[Task requirements]:
Search for the word "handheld" in the entries. Each line that holds it should be copied.

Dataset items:

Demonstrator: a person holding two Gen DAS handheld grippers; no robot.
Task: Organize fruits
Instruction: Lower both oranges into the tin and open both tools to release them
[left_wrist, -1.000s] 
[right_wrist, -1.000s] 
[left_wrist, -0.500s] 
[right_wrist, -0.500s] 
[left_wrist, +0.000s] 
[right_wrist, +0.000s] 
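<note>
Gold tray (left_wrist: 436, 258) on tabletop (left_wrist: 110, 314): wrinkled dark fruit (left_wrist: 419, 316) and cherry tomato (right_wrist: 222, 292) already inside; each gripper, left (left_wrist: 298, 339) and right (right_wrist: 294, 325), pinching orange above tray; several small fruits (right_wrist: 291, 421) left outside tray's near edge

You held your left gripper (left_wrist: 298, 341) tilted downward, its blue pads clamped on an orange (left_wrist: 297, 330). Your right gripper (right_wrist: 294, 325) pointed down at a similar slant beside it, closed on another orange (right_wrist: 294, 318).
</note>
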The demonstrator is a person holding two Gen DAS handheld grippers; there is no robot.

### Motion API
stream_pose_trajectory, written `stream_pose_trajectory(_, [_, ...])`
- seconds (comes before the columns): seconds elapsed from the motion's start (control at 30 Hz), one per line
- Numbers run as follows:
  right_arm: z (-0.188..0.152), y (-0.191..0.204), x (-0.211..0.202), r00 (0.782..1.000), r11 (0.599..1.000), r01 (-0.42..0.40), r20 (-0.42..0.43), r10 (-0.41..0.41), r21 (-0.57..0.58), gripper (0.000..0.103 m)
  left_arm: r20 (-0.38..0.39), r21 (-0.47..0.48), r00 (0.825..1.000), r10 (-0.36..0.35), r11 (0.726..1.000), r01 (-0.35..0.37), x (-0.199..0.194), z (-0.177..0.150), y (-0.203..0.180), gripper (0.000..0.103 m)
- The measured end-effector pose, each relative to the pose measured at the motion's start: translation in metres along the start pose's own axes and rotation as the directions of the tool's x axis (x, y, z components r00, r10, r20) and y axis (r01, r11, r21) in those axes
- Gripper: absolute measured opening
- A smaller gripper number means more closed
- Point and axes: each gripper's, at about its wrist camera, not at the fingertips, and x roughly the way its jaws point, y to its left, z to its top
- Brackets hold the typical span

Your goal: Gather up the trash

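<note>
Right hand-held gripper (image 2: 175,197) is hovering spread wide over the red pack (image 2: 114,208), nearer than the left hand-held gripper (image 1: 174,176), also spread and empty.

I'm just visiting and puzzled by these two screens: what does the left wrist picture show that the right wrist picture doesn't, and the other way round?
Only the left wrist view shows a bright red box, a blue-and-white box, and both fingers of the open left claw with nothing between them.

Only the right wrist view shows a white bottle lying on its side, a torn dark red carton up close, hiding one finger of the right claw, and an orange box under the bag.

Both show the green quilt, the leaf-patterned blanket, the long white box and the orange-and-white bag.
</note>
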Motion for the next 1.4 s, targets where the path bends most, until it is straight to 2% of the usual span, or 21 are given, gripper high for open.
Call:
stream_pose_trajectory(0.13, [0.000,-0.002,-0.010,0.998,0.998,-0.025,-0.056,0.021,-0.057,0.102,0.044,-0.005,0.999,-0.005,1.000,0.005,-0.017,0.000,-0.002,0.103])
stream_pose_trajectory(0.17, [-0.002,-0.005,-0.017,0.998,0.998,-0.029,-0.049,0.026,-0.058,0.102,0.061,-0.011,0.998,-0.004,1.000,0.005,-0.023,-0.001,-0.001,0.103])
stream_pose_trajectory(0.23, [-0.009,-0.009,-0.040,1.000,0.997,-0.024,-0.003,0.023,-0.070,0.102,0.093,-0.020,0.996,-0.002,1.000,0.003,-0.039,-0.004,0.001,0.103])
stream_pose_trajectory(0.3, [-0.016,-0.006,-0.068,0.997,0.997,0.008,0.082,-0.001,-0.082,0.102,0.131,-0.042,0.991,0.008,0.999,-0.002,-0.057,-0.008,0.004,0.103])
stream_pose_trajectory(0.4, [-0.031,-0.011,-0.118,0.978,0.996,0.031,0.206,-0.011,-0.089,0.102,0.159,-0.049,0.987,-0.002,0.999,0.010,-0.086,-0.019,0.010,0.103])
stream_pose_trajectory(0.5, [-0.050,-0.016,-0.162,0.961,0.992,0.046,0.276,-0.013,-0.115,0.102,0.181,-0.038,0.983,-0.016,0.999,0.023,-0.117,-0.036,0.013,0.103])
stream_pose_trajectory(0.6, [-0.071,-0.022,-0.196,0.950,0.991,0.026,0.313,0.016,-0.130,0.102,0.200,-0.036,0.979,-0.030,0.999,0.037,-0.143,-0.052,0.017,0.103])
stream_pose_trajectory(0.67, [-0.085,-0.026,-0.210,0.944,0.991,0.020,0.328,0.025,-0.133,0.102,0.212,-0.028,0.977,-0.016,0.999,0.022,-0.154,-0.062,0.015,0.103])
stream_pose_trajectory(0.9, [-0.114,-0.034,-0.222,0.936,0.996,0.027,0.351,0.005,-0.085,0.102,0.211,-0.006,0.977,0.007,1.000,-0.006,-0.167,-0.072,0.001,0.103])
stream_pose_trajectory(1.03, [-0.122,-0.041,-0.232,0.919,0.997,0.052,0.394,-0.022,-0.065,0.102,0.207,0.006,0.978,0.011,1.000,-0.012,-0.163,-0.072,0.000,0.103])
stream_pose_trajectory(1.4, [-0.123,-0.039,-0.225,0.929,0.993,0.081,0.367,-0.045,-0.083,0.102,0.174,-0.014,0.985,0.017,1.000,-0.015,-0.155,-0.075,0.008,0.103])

[Answer to this task]:
Demonstrator: a person holding two Gen DAS handheld grippers; no robot.
The demonstrator is a person holding two Gen DAS handheld grippers; there is no robot.

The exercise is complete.